The Kremlin's narrative, amplified in Russian state media, is that this is an existential war - one that Russia must win to secure its future against what it sees as a hostile West. In that light, Putin's escalation is less about personal madness and more about his belief that only total victory can secure Russia's place in the world.
Putin's tactics may be horrifying to Western observers, but they have a chilling logic: keep up the pressure on Ukraine's cities and exhaust the West's willingness to keep sending weapons and money. At the same time, the Russian economy has proven surprisingly resilient, with oil revenues stabilizing despite sanctions.
As Russian military analyst Igor Korotchenko told the Moscow-based National Defense Magazine, 'Whatever territorial gains Russia makes will objectively strengthen its hand in the negotiations.'
From the Kremlin's point of view, 'crazy' or not, escalation is a tool to break Ukrainian resolve and Western unity.
The view from Kyiv
Ukrainian leaders, meanwhile, see no evidence that Putin is ready to stop - or that Trump's shifting stance will help. In a fiery post on Telegram, Zelenskyy's chief of staff Andriy Yermak wrote, 'Without pressure, nothing will change and Russia and its allies will only build up forces for such murders in Western countries.'
Many Ukrainians now see the war as a battle of wills as much as weapons. 'America and Russia are playing a dirty and bloody game,' said Liliia Zambrovska, a pharmacist in Dnipro, speaking to the New York Times. 'But Ukraine will fight on because our future belongs to us alone.'
Europe's worries, China's shadow
The fighting has also become a test of European resolve. France and Germany have both pledged new aid to Ukraine, but they fear Trump's vacillations - and they know that Russia's growing ties with China add a new layer of peril.
Even if Ukraine survives, the specter of a Russia more deeply tied to Beijing haunts Europe's future.
The final risk: Not a madman, but a man who can't stop?

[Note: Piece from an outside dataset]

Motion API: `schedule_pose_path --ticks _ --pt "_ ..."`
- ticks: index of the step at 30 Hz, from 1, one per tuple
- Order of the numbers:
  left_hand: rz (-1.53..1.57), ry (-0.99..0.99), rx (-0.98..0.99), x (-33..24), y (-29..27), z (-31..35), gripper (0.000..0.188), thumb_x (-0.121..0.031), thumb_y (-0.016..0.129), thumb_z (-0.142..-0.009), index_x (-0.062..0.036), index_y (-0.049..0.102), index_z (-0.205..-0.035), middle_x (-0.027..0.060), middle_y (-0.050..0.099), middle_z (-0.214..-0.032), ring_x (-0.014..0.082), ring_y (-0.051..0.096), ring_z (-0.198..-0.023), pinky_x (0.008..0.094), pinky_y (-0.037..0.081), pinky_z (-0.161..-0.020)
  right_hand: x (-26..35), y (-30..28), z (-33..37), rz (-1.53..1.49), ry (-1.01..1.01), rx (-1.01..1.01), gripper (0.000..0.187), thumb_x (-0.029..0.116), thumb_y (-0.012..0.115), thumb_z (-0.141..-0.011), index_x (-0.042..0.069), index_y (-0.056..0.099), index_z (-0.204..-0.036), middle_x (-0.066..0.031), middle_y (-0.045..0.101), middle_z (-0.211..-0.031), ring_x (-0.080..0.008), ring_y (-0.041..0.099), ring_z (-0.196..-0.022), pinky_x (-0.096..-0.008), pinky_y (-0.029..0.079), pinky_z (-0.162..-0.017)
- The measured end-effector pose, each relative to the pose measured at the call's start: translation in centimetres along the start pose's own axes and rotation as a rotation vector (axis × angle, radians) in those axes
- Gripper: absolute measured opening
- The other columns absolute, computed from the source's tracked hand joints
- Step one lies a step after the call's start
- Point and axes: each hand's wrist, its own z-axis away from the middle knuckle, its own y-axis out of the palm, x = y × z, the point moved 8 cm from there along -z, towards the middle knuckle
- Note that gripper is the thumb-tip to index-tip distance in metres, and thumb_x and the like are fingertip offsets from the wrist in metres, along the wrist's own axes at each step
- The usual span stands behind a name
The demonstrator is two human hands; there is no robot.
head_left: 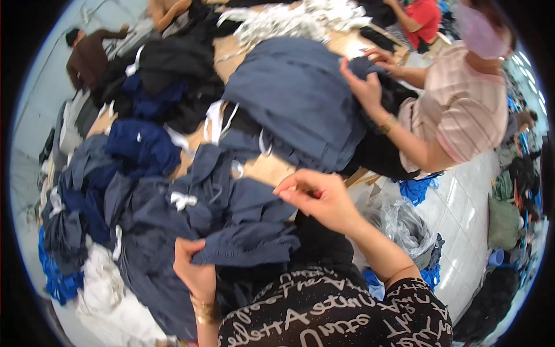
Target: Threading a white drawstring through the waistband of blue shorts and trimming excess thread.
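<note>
My left hand (195,269) is closed on the edge of a dark slate-blue garment (245,243), gripping it by a gathered, elastic-looking band. The rest of that cloth spreads out to the left over the pile. Raised above the band and apart from it, my right hand (321,196) has thumb and forefinger pinched together. A small red spot shows inside its curled fingers, too little to name. A white knotted tie (183,200) lies on the slate-blue cloth beyond my left hand.
Across the table, a person in a pink striped top (462,104) handles cloth beside a big slate-blue heap (295,98). Navy (144,147), black (179,63) and white garments (300,20) lie piled around. At right, a clear plastic bag (404,225) stands on the tiled floor.
</note>
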Motion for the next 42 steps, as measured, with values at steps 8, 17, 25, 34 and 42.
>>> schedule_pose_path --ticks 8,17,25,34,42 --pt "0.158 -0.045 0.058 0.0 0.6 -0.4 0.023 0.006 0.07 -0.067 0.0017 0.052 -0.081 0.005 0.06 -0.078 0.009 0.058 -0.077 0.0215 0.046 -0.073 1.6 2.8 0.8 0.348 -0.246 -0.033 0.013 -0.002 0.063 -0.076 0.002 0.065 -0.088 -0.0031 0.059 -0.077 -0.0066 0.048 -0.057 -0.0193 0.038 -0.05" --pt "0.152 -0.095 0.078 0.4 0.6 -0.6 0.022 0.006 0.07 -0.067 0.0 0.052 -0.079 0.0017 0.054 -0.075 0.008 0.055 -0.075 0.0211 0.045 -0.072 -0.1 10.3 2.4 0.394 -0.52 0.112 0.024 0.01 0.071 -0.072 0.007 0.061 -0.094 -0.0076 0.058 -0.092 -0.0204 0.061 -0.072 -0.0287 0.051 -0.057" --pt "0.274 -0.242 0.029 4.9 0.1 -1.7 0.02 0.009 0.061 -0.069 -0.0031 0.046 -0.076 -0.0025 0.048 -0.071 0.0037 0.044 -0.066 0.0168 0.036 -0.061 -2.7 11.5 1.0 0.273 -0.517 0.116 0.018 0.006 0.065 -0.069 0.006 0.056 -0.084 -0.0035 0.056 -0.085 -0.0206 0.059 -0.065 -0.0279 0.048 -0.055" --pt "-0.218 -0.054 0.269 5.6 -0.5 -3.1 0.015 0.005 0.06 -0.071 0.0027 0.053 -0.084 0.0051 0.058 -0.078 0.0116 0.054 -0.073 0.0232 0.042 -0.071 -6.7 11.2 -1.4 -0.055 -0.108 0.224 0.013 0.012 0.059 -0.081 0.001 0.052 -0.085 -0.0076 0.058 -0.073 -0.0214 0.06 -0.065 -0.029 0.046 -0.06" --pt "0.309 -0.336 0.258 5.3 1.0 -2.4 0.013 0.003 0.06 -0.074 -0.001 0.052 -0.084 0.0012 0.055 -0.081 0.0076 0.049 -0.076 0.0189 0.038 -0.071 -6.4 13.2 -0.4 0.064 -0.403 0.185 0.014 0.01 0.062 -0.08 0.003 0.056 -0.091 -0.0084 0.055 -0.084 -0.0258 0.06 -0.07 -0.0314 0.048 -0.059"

Is Putin truly 'crazy'? Or simply a man so locked into his own myth - the myth of Russia's rebirth through conquest - that he can't change course?

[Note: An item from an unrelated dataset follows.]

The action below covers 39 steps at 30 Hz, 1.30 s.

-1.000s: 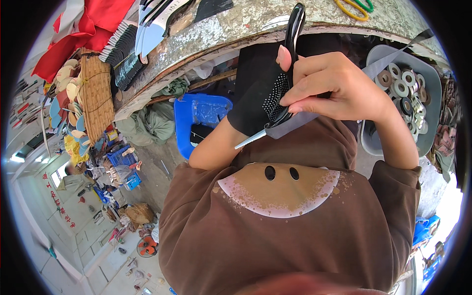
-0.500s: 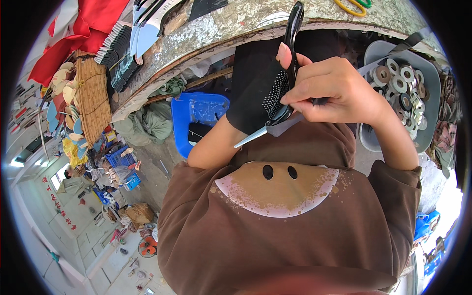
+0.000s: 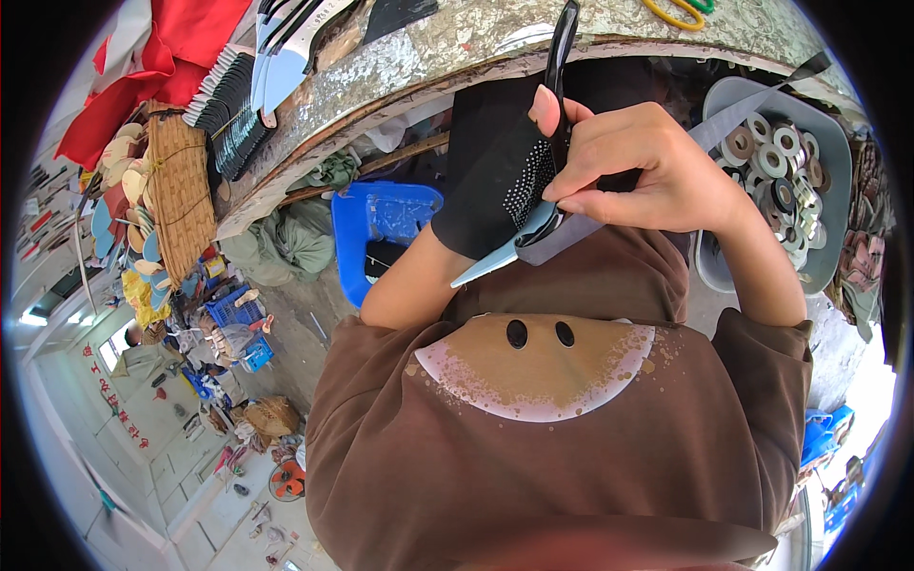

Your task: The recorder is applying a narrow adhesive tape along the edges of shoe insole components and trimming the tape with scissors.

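Note:
My left hand (image 3: 519,181) wears a black fingerless glove with white dots. Its fingers close round a long, glossy black piece with a pale blue face (image 3: 490,264), which looks like a shoe part; its narrow black end sticks up past my thumb. My right hand (image 3: 647,167) pinches the edge of this piece with thumb and forefinger, beside the left palm. A grey tape strip (image 3: 562,238) lies along the piece's lower edge. From behind my right hand the tape runs up to the right, over a grey bin. The right fingertips partly hide where tape and edge meet.
The worn bench edge (image 3: 409,71) curves across the top, bearing stacked black-and-blue pieces (image 3: 276,71) at left. The grey bin (image 3: 838,190) at right holds several tape rolls. A blue crate (image 3: 357,224) stands below the bench. Yellow-handled scissors (image 3: 678,17) lie at the top.
The held piece has turned slightly, showing more of its pale blue face. My right hand has shifted a little left and up, and the tape strip behind it shows broader.

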Motion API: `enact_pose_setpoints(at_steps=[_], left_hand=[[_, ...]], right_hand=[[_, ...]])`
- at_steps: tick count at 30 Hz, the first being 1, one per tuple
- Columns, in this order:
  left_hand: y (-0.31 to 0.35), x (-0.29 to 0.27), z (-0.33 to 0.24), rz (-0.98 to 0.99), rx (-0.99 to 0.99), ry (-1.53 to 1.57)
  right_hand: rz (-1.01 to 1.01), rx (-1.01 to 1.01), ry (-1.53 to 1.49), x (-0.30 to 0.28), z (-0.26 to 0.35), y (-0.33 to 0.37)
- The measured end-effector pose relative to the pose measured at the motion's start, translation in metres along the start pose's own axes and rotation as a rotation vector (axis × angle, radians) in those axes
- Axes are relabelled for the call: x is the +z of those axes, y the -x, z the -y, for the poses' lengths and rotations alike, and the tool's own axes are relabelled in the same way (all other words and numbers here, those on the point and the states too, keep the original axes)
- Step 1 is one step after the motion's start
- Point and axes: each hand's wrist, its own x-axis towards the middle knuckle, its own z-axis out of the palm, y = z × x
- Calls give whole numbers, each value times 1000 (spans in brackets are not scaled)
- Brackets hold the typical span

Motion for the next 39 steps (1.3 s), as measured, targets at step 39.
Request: enact_pose_setpoints(at_steps=[39], left_hand=[[-4,-4,-6,-299,374,-609]], right_hand=[[-128,85,801,23,25,17]])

Eric Ciaramella, of the Carnegie Endowment, thinks Putin's talk of 'all of Ukraine' may be pure bluff, given the Kremlin's actual battlefield struggles.
'Russia is only achieving localized breakthroughs,' he said. 'Putin's thinking that he can take all four regions swiftly - or even any time soon - is not realistic at all.'
For now, though, Putin's actions suggest he sees no way back. His Russia is bombing Ukrainian cities with record ferocity, while his army grinds forward in the east. Every day he avoids a ceasefire is a day he can sell the war at home as proof of Russia's strength - or at least as a shield against its enemies.

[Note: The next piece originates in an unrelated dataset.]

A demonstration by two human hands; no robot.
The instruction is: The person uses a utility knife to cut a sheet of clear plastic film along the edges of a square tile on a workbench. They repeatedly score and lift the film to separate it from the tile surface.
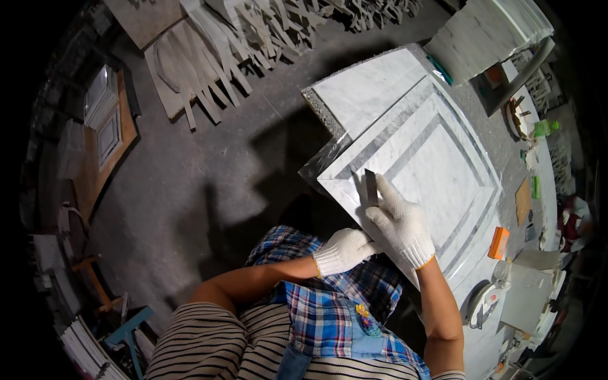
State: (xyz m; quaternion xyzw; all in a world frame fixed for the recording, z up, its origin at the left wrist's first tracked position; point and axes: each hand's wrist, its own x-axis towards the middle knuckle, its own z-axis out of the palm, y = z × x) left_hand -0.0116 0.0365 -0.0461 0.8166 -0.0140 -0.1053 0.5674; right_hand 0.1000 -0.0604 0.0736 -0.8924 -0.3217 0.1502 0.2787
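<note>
My right hand [404,229], in a white knit glove, pinches a thin dark flat strip [371,189] that looks like a scraper blade. The strip stands over the near left corner of a white marble panel [437,168] inlaid with grey bands in nested frames. My left hand [345,251], gloved alike, has its fingers closed at the panel's near edge, below the right hand. Its fingertips are partly hidden there. Clear film hangs past the panel's left corner. Another white marble slab [373,88] lies beyond the panel.
An orange box [498,243] and a white round dish [486,305] lie to the right. A green bottle [546,128] stands farther right. Stone strips [196,76] cover boards at the far left. Leaning slabs [491,35] stand at the far right. A wooden rack [117,136] is at left.
</note>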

The destruction of Ukraine - and of Russia?
Trump warned that Putin's full conquest of Ukraine would 'lead to the downfall of Russia!' But does Putin see that risk?
Some think he does - and simply doesn't care. In 'The Russia That Putin Made', Alexander Gabuev wrote in Foreign Affairs that 'Putin's Russia has become much more repressive, and anti-Westernism has only become more pervasive.' In this worldview, crushing Ukraine is worth any price, even if it means turning Russia into a fortress-state at permanent odds with the West.
Others, like Igor Korotchenko, editor-in-chief of the National Defense Magazine in Moscow, believe Putin sees victory - or at least the illusion of it - as the only way to maintain his grip on power. 'Whatever territorial gains Russia makes will objectively strengthen its hand in negotiations,' he said in a recent interview.
Sadly, history offers a darker possibility: that Putin's 'crazy' war could drag on for years, because no one around him dares to say no.
Until then, the war will continue - as much a reflection of one man's warped vision as of any cold logic. Whether that vision is truly 'crazy' is almost beside the point. The cost is real, and it is paid in blood every night that the drones keep coming.